Bremerhaven - Birne, Kirsche oder doch lieber eine fruchtige Apfelsorte? Bremerhavener, die nicht lange überlegen mussten und sich schnell um einen der 130 kostenlosen Bäume bewarben, waren eindeutig im Vorteil. Die meisten von ihnen erhielten eine Ausgabebestätigung des Umweltschutzamtes, andere gingen diesmal leer aus.

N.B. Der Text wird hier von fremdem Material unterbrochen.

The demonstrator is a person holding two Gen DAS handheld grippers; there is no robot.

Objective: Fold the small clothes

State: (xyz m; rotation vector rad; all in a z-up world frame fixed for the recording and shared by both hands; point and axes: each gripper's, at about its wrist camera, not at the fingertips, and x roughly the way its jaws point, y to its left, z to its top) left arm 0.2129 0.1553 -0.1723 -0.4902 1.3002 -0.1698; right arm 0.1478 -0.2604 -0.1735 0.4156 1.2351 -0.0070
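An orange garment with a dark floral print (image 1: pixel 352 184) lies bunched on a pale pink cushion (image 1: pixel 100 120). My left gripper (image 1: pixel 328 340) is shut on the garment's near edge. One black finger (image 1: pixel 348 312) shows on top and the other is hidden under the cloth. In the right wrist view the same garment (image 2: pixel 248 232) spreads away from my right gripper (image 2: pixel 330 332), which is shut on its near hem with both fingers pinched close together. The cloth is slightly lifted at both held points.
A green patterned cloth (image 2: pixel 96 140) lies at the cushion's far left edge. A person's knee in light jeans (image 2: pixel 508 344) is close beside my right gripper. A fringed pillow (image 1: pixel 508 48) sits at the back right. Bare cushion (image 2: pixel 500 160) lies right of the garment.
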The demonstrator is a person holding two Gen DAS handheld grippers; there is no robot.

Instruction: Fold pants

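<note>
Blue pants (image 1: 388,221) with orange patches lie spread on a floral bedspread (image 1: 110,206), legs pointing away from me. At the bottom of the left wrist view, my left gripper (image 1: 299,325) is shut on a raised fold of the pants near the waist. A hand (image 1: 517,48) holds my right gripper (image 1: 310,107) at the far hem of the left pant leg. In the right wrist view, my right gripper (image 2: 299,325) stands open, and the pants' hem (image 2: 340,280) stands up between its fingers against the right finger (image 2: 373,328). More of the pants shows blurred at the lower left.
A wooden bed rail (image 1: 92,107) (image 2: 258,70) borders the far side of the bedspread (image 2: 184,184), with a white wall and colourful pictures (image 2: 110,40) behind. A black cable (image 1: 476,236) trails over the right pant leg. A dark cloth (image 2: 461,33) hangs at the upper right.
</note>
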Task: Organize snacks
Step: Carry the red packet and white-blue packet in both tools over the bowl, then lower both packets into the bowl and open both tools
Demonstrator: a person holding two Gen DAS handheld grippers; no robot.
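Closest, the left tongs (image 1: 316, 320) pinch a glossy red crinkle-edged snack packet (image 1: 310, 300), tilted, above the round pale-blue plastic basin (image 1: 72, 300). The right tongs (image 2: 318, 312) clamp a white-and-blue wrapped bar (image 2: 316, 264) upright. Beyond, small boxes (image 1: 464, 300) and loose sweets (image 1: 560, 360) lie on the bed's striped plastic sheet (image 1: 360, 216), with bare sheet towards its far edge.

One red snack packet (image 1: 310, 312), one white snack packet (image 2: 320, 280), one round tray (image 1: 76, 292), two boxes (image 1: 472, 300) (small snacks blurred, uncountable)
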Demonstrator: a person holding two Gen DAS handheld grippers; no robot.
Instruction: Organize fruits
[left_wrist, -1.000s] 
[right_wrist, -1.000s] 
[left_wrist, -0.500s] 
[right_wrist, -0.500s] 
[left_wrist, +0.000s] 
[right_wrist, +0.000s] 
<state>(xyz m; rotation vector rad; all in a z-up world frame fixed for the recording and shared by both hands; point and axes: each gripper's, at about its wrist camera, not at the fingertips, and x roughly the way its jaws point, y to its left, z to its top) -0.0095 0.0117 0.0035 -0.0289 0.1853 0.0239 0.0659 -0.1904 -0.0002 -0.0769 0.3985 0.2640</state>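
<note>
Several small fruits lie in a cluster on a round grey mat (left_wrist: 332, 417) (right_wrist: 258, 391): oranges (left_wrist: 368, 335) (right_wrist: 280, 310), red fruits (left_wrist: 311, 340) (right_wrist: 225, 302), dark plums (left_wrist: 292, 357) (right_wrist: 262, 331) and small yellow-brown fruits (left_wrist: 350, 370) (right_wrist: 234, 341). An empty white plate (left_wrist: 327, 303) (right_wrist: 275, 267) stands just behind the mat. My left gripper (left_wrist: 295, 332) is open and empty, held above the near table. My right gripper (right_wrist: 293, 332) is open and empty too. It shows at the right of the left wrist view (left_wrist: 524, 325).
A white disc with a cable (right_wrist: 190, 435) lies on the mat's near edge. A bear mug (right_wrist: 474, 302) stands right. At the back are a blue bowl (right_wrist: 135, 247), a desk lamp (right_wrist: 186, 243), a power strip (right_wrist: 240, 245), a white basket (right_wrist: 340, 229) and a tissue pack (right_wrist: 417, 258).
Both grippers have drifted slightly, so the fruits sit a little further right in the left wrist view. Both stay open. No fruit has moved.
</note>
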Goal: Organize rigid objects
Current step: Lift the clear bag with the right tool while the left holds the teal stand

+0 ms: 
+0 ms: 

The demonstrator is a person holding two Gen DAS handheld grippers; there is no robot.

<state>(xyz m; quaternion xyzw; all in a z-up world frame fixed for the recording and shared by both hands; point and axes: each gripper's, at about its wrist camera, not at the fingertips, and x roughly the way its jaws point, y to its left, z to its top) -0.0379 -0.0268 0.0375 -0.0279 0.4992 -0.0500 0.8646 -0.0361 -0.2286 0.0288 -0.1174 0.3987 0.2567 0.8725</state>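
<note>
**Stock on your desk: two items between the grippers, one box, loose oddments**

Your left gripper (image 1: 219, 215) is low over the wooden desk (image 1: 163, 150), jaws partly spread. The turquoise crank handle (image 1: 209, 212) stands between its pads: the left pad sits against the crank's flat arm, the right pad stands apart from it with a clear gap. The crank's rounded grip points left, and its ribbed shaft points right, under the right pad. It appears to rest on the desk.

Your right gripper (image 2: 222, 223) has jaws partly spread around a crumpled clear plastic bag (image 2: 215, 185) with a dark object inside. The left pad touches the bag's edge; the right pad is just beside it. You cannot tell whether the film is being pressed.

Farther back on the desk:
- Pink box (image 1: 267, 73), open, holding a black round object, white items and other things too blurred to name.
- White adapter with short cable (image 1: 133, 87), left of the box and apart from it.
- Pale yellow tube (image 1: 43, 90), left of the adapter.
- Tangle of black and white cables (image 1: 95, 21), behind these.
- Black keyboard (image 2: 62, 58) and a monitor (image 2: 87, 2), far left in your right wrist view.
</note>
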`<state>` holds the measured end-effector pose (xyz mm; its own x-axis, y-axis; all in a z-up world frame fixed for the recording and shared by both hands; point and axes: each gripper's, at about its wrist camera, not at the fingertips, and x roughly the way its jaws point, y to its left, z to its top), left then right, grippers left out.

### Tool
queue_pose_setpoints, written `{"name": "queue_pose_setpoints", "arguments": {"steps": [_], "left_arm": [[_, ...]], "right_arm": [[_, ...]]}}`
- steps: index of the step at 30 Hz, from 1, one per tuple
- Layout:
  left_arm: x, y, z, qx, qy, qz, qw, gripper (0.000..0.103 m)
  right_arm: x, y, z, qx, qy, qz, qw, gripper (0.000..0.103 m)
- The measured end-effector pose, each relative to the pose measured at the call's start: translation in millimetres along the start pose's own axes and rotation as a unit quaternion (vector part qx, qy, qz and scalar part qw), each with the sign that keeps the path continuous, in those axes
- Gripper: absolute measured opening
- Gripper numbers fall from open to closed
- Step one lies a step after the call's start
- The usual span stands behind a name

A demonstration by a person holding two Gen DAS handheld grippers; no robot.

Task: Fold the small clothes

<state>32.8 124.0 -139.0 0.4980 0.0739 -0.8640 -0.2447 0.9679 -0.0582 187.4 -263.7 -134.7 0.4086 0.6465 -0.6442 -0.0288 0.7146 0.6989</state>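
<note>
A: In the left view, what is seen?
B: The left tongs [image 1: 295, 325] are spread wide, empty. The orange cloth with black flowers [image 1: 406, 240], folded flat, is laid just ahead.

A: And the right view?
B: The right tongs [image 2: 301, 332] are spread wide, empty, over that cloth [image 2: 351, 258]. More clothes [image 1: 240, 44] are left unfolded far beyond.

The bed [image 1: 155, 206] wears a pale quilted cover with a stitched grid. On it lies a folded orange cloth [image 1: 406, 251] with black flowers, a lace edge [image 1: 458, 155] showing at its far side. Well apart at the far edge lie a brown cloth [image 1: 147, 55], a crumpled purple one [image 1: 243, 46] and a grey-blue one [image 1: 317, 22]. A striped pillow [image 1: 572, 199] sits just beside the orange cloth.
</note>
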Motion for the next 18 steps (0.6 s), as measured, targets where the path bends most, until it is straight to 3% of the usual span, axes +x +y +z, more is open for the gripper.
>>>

Am vorigen Wochenende nun konnten die Gartenbesitzer ihre vorgezogenen Weihnachtsgeschenke persönlich abholen – am Fuße der Großen Kirche, mitten in der Fußgängerzone. Kaum einer ließ sich von dem unbeständigen, stürmischen Wetter abhalten, legte die Ausgabebestätigung vor und hielt wenige Augenblicke später seinen ganz persönlichen Obstbaum in der Hand.
Warum sich die Stadt zu einer solchen Verschenk-Aktion entschlossen hat, erklärte Umweltdezernentin Anke Krein derweil nicht zum ersten Mal. Man habe ganz einfach dazu beitragen wollen, dass in Bremerhavener Privatgärten wieder mehr Obstbäume angesiedelt werden – das sei gut für die Umwelt, speziell für eine Reihe von Insektenarten.
Und weil das Interesse in der Bevölkerung an der Baum-Verschenkaktion so groß war, will sie die Stadt 2014 ganz sicher wiederholen.